With a simple muscle biopsy, a meat-growing lab could produce caribou and boar just as cheaply as it produces beef. Or other meats. Have you ever thought you might like to try an elephant steak, or panda or eagle or Galapagos tortoise, if only you could do it without, you know, killing an endangered animal and breaking the law? Well, it’s probably not against the law to buy a small cell sample from the local zoo and grow elephant steaks to sell. Have you seen how many people have been protesting the slaughter of dolphins and whales in Japan lately? Would there be a need for protest if they could take cell samples, let the animals go, and eat as much cruelty-free dolphin and whale as they’d like? And speaking of aquatic creatures, how about fish without overfishing disrupting the oceans’ ecosystems? Who knows what this technology might yield as producers begin to try new things? The possibilities are endless. Here are some pie-in-the-sky imaginings that seem possible, even likely:
You’ve noticed, of course, that bigger shrimp cost more—but if you’re just growing shrimp tissue, there’s no reason you couldn’t just grow it in any size you wanted, for the same price per pound. Imagine picking up a 3-lb chub of solid shrimp, and slicing it into easy-to-sear shrimp patties for the grill. Or quarter-pound chunks in the familiar comma shape.

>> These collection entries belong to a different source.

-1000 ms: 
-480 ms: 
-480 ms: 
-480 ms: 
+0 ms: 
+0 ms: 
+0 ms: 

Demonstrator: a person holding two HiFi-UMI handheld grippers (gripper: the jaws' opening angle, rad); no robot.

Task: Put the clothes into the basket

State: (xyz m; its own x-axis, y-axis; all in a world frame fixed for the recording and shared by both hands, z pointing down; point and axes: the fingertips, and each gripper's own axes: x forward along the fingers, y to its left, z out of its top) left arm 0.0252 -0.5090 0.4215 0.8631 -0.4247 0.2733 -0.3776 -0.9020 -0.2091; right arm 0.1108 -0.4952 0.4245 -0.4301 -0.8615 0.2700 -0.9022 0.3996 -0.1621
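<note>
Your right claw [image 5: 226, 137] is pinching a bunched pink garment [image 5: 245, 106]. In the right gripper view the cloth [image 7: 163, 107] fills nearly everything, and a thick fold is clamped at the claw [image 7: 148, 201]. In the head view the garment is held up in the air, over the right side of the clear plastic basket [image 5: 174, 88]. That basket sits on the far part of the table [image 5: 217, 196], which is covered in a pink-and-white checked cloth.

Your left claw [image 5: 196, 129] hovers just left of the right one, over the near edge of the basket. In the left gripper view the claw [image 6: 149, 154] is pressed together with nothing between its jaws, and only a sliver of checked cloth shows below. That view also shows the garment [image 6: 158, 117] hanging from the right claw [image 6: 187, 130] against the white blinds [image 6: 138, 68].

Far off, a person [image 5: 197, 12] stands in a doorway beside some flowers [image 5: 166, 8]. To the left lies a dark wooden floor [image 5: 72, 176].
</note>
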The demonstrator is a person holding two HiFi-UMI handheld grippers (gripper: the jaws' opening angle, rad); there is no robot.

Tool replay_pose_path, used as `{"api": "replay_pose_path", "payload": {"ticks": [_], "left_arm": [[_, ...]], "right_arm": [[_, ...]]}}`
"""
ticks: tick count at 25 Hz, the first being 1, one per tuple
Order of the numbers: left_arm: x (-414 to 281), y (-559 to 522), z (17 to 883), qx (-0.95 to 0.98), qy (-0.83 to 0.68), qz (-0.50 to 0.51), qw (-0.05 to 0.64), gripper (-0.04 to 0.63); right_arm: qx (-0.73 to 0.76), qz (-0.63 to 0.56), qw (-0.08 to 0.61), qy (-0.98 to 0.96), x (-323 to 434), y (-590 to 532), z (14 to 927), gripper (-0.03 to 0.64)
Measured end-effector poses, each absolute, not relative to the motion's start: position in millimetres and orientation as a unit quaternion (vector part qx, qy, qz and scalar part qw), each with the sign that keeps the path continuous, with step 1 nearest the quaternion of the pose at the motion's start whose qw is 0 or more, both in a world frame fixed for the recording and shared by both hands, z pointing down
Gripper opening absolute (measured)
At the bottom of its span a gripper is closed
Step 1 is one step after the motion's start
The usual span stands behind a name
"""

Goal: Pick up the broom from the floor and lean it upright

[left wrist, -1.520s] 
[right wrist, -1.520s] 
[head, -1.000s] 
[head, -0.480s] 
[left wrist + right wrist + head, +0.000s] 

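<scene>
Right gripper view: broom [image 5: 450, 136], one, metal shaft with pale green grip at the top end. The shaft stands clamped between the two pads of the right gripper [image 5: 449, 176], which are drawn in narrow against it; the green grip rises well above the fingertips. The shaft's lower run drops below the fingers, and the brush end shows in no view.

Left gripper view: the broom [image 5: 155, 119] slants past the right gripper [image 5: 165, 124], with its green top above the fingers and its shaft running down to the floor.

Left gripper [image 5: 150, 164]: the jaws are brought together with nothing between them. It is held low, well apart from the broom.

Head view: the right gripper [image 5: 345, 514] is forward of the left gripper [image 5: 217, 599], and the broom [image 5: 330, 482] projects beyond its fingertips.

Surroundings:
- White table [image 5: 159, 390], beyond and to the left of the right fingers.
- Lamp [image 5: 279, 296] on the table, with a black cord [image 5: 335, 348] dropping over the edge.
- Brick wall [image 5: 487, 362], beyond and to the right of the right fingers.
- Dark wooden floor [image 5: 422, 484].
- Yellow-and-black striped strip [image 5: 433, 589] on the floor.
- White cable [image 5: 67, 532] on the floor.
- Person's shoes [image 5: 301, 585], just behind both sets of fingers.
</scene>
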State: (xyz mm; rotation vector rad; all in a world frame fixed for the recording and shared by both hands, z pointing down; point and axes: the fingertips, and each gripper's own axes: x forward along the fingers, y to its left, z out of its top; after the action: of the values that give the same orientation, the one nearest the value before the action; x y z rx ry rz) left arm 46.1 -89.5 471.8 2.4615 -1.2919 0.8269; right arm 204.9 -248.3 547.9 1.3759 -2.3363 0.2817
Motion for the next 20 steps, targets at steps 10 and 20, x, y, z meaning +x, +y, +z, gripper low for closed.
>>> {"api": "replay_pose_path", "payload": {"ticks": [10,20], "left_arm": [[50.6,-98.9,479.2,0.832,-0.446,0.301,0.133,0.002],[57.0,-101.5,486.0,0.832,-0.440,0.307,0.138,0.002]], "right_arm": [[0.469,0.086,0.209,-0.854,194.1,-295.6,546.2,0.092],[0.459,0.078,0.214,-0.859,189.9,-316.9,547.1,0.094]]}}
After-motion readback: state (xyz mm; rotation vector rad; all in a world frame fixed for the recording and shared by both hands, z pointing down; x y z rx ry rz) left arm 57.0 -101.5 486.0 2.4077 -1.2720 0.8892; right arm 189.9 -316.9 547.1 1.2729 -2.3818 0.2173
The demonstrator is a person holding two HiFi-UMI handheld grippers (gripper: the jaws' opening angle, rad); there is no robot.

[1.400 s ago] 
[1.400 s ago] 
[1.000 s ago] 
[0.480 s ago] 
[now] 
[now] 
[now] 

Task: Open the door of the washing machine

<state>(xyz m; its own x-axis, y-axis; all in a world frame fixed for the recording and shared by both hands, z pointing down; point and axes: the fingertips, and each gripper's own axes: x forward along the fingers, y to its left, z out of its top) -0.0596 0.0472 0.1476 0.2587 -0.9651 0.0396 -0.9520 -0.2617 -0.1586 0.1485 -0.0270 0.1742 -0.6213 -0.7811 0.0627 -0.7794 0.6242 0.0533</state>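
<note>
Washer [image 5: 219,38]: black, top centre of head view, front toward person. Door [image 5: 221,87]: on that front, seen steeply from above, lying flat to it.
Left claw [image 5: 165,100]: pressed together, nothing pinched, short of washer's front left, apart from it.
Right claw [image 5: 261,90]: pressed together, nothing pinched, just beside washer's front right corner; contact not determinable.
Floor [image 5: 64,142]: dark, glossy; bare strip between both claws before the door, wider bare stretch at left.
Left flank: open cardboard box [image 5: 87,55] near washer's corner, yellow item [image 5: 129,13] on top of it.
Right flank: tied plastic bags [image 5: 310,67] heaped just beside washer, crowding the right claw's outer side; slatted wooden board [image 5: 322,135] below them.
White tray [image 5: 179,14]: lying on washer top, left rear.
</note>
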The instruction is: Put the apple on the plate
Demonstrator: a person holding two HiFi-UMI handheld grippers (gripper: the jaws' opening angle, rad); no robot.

Family size scallops—one to a pie plate.
A ten-foot roll of bacon. Cut to the strip size you like with your kitchen shears. “The doctor said to hold it down to one strip of bacon with breakfast… mine is three feet long.”
Any meat you’d like, grown in sheets like pie dough, so you can enclose other food with it. Great for Thanksgiving—individual turkey and stuffing pockets! Make a turducken as easily as folding a pillowcase. Or think of delicious shepherd’s pie made in a ‘pie crust’ composed entirely of tender, succulent beef.
Eat quail and trout without having to pick out a million little bones.
3-D dinosaur-shaped chicken nuggets for the kids. Like, one that could stand up on the plate like a regular action figure.
3-D dinosaur-shaped dinosaur nuggets for the kids—just need to find a few cells in amber, Jurassic Park style. This one might be a bit of a long shot, but it’s fun to dream, isn’t it?
And wouldn’t it be nice if the few people struck by the creepy desire to eat other humans could go ahead and do so—without murdering anyone? (I’ve already played with this concept a little in a flash story entitled All Flesh Is Grass.)
Lab-grown meat is coming. It has the potential to eliminate the enormous loads that raising animals for consumption places on the environment in terms of demands for water, land, feed, and disposal of waste. And it also has the potential to allow people to indulge in a wider range of culinary exploration than ever before—and no dead animals (or people, for the cannibals in the audience) to show for it.